Sony has announced a new research project that could change the way people learn to use a new phone. It’s called EvolutionUI, and as the name suggests, it’s meant to evolve over time.
When you first get a new smartphone, for instance, you might not want to delve into all of the complicated settings and options in order to make your first call. So EvolutionUI hides some advanced settings until you’re ready for them.
How does the software know when you’re ready? You’ll tell it… but not explicitly. Instead, the more you use your device, the more likely you are to unlock new features. Think of it like a game: you learn how to play as you go along, and the further you get, the more features you unlock.
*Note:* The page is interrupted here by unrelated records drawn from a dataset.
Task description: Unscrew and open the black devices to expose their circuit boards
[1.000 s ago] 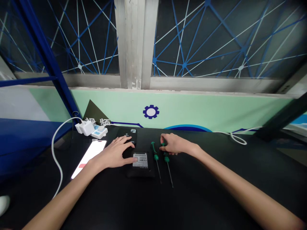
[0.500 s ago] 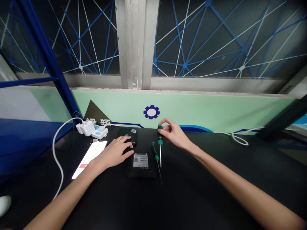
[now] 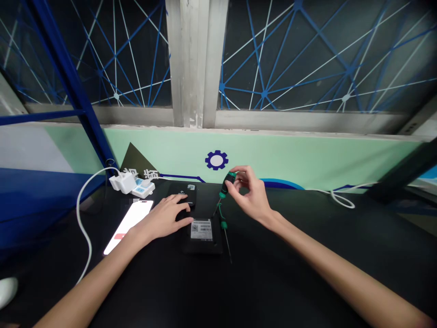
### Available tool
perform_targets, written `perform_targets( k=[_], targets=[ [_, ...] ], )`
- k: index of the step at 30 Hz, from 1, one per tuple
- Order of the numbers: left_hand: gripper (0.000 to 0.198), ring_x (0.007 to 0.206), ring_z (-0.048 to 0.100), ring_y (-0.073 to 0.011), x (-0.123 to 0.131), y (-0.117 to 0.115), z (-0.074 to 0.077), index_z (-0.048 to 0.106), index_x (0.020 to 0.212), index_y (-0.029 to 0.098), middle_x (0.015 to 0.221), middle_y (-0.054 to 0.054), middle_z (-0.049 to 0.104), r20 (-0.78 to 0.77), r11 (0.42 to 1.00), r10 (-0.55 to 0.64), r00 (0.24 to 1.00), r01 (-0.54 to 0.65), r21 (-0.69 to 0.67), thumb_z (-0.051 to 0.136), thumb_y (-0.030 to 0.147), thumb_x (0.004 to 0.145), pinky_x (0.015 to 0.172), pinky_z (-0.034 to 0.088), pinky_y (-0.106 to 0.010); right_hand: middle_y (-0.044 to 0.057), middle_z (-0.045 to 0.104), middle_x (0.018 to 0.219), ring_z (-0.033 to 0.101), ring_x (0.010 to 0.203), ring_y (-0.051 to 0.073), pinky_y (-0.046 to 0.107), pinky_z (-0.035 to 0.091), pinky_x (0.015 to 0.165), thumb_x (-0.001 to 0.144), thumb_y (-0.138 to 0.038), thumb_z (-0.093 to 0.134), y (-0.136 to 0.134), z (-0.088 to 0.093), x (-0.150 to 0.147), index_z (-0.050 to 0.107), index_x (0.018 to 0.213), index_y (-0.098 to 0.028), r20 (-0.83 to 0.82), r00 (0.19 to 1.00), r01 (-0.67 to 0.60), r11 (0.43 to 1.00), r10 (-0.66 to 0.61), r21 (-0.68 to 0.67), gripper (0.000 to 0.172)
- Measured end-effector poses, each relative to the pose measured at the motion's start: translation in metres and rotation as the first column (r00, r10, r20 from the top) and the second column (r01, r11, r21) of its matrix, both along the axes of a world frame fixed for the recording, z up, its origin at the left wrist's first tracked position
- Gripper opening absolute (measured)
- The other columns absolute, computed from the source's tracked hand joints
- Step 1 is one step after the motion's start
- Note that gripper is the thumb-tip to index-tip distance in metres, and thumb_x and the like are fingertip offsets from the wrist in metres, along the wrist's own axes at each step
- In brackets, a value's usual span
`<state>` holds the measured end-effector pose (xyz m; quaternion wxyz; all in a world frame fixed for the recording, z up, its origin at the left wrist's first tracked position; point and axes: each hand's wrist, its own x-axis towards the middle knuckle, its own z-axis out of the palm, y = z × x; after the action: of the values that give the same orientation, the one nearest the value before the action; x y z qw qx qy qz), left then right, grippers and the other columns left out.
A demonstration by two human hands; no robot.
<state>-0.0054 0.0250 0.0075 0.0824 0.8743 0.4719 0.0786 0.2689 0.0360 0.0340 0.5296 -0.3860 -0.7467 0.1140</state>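
My right hand (image 3: 251, 193) grips a green and black screwdriver (image 3: 228, 184) by its handle. The screwdriver tilts, its shaft pointing down and left toward the top right corner of a black drive-like device (image 3: 202, 246) with a white printed label. Whether the tip touches the device I cannot tell. A second, thinner green screwdriver (image 3: 223, 224) lies along the device's right side. My left hand (image 3: 170, 213) lies flat with fingers spread, its thumb at the device's top left edge. Its other fingers rest on a second black box (image 3: 191, 193) behind.
To the left lies a phone (image 3: 129, 225) with a bright screen. Behind it stand a white plug and power strip (image 3: 131, 183), with a white cable (image 3: 79, 214) curving forward. Another white cable (image 3: 341, 199) lies at the back right. A white rounded object (image 3: 7, 291) sits at the left edge.
My right hand has tipped the screwdriver from upright to slanted, swinging its tip left from the table to the device's top right corner. My left hand has hardly moved.
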Motion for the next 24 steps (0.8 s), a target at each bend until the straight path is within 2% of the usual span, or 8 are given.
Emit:
perform_targets(
  k=[4,7,11,13,16,24],
  targets=[
    [0.044,0.137,0.041,-0.0345,0.002,0.000,0.002,0.065,0.113,0.028,0.152,-0.007,0.043,-0.004,1.000,0.001,1.000,-0.001,0.002,0.044,0.062,0.095,0.105,0.040,-0.054,-0.005,0.051,0.068,0.052,0.055,0.012,0.028,0.046,0.057,0.087,-0.022,0.062,-0.002,-0.003,-0.001,0.050,0.110,-0.024,0.024,0.998,-0.057,0.997,0.056,0.061,0.026],
    [0.044,0.136,0.042,-0.0342,0.002,0.000,0.001,0.066,0.112,0.028,0.151,-0.008,0.044,-0.006,1.000,-0.009,1.000,0.009,0.016,0.043,0.062,0.095,0.104,0.041,-0.053,-0.005,0.052,0.070,0.052,0.055,0.011,0.028,0.047,0.060,0.087,-0.021,0.062,-0.005,-0.005,-0.004,0.051,0.114,-0.024,0.007,0.991,-0.131,0.990,0.131,0.051,0.030],
    [0.047,0.136,0.043,-0.0340,0.000,0.002,-0.002,0.065,0.113,0.027,0.149,-0.010,0.046,-0.014,0.999,-0.022,1.000,0.022,0.043,0.041,0.062,0.095,0.102,0.042,-0.051,-0.003,0.056,0.077,0.052,0.055,0.010,0.027,0.047,0.057,0.086,-0.024,0.063,-0.009,-0.010,-0.011,0.053,0.114,-0.021,-0.052,0.974,-0.223,0.973,0.220,-0.058,0.030],
    [0.048,0.136,0.043,-0.0339,-0.001,0.003,-0.004,0.065,0.114,0.027,0.149,-0.010,0.046,-0.011,0.998,-0.026,1.000,0.026,0.056,0.040,0.063,0.095,0.103,0.042,-0.050,-0.005,0.054,0.068,0.050,0.052,0.010,0.025,0.046,0.055,0.086,-0.028,0.065,-0.010,-0.015,-0.015,0.054,0.104,-0.020,-0.062,0.967,-0.255,0.958,0.248,-0.129,0.022],
    [0.047,0.135,0.043,-0.0338,-0.001,0.002,-0.003,0.065,0.114,0.027,0.149,-0.010,0.046,-0.007,0.999,-0.024,1.000,0.024,0.045,0.041,0.062,0.095,0.103,0.042,-0.051,-0.006,0.050,0.061,0.047,0.049,0.009,0.023,0.043,0.050,0.085,-0.036,0.068,-0.009,-0.026,-0.020,0.054,0.093,-0.020,-0.100,0.959,-0.282,0.928,0.265,-0.245,0.022],
    [0.045,0.139,0.040,-0.0339,0.002,0.000,-0.001,0.066,0.115,0.027,0.151,-0.010,0.044,-0.008,1.000,0.001,1.000,-0.001,0.019,0.043,0.061,0.095,0.107,0.038,-0.053,-0.003,0.056,0.064,0.054,0.053,0.011,0.024,0.048,0.052,0.077,-0.040,0.078,-0.006,-0.050,-0.024,0.056,0.080,-0.019,-0.201,0.940,-0.328,0.888,0.274,-0.323,0.030]
  ],
)
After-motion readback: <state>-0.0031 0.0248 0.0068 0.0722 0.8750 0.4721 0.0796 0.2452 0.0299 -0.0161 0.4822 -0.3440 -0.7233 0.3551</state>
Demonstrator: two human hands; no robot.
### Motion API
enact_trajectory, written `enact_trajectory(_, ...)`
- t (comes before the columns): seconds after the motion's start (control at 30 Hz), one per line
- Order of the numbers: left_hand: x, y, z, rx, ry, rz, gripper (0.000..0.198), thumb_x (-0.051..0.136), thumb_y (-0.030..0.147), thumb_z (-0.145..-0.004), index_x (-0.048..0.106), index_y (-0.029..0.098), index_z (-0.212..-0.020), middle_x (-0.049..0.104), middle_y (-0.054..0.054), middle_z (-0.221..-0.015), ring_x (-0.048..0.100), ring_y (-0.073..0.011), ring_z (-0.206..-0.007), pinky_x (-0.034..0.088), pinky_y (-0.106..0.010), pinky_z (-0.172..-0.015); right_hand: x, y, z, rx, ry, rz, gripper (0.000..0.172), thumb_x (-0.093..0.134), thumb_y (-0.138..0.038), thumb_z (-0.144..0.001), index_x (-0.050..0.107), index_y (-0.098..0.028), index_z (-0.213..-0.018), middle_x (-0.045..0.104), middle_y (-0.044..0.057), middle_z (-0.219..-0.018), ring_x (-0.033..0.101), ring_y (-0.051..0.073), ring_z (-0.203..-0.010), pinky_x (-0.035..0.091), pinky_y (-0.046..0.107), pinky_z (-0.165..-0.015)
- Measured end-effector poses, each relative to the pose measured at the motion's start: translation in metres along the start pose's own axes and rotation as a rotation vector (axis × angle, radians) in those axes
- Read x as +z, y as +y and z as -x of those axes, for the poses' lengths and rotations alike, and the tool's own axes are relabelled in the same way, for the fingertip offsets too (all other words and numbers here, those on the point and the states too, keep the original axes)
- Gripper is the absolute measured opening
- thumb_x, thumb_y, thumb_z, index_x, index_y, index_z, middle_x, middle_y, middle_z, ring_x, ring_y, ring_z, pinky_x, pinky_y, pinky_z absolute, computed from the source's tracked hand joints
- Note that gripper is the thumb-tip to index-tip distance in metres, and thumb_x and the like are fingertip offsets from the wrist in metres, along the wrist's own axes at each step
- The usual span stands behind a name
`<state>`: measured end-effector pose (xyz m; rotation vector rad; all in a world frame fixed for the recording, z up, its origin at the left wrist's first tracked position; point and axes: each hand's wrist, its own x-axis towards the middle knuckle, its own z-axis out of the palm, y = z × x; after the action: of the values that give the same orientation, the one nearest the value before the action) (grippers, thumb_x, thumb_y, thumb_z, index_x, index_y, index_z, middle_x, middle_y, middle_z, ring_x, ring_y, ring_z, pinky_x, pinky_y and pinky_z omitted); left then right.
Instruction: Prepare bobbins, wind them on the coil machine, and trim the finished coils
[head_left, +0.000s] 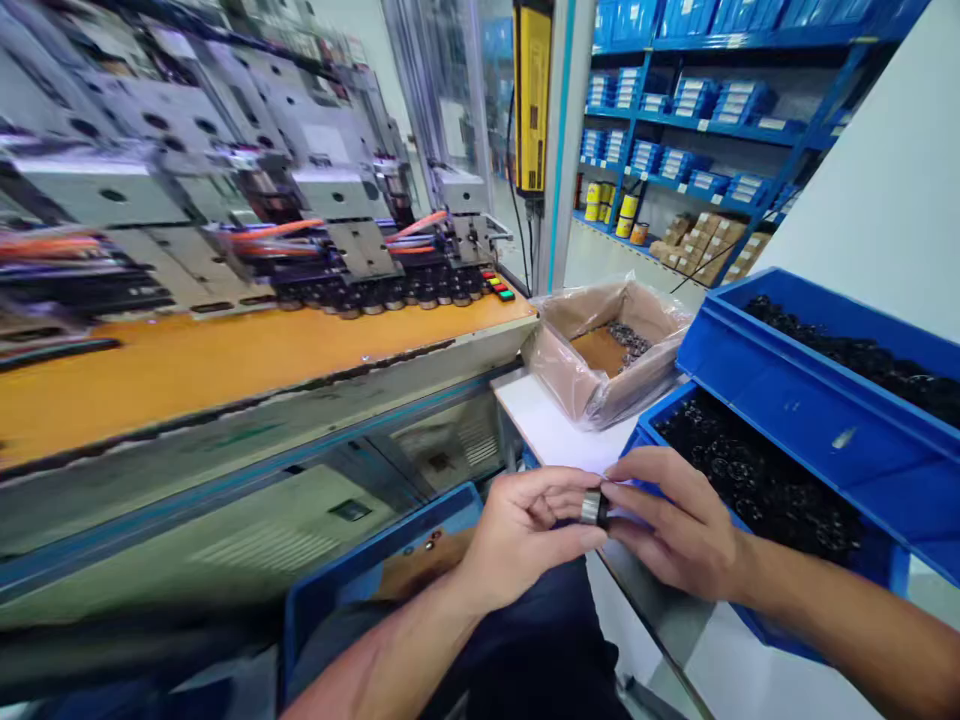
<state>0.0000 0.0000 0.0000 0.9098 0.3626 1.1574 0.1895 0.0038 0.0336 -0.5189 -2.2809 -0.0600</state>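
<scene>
Low in the middle of the head view, my left hand pinches a small shiny metal ring between thumb and fingers. A small black round part sits against the ring's right side. My right hand has its fingertips closed on that black part, and the two hands meet around the pieces. How far one piece fits into the other is hidden by the fingers. Just right of my right hand, a blue bin holds many black parts.
A second blue bin of black parts sits above the first. Behind is a plastic-lined cardboard box with metal pieces. On the left, a machine's orange tabletop carries rows of small round parts. Below it stands a blue crate.
</scene>
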Motion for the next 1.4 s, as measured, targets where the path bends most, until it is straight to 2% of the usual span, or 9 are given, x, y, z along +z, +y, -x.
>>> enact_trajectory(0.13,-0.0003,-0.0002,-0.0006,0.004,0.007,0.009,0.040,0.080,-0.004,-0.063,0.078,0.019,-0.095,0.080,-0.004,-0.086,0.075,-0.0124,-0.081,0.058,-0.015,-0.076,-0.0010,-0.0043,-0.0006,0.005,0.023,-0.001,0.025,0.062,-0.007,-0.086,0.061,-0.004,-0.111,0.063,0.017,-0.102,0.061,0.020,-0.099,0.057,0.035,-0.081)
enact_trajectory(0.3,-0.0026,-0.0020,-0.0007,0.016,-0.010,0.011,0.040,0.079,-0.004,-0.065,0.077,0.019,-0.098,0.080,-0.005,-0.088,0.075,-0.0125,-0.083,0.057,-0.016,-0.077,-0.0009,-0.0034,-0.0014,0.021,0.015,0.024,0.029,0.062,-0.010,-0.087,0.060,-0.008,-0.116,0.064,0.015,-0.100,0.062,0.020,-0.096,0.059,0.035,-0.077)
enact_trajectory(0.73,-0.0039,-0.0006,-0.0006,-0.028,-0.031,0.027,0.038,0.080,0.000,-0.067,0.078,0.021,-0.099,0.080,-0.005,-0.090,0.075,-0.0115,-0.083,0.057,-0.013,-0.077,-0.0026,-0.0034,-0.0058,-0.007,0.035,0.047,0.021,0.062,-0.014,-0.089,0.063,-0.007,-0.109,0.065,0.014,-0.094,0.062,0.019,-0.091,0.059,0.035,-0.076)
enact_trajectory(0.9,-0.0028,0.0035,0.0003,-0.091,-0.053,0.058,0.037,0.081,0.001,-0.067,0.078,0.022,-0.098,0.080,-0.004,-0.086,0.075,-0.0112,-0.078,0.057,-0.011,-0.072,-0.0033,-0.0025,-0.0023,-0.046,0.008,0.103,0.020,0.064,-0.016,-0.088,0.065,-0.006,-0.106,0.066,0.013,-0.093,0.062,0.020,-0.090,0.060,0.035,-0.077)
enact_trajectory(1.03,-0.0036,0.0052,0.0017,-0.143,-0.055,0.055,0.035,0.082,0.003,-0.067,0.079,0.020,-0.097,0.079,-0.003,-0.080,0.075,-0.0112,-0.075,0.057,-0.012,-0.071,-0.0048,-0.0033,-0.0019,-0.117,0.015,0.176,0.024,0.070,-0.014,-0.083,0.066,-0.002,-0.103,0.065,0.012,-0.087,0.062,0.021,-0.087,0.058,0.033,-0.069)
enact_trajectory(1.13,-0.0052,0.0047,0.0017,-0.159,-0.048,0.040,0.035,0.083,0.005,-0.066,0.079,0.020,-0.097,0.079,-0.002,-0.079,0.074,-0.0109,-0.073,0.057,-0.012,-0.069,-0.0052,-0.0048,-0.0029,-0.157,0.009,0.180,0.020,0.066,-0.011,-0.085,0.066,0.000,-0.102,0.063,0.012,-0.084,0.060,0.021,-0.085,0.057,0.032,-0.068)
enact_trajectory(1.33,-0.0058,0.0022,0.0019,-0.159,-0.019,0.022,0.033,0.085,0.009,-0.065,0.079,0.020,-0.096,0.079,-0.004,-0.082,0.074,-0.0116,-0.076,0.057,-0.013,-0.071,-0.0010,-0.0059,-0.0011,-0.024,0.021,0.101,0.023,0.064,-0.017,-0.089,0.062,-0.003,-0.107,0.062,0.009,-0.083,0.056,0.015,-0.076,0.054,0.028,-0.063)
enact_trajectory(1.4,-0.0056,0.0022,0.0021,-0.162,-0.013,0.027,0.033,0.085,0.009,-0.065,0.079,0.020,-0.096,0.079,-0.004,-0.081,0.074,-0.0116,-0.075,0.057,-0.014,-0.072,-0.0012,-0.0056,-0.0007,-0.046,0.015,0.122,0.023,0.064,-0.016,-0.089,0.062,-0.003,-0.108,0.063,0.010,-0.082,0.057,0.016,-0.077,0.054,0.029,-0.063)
For example, the first time you fire up an Android device with EvolutionUI, you’ll see just one home screen, just 4 apps on the screen, and everything’s locked into place so you won’t accidentally move things around. As you use your device, more features will appear including the ability to add shortcuts to your desktop, add more virtual desktops, or make other changes.
You’ll get access to the new features by unlocking “achievements,” just like you would in a game. You could even track your achievements using an app that shows your trophies.
The idea’s interesting… but it seems like the sort of thing you’d probably only need on your first Android phone. Once you’ve used one, it’s not usually too hard to figure out how to use another (even if it uses TouchWiz or a different custom user interface).
Sony is calling EvolutionUI a research project and there’s no guarantee it’ll ever grow up and become a real feature of future phones.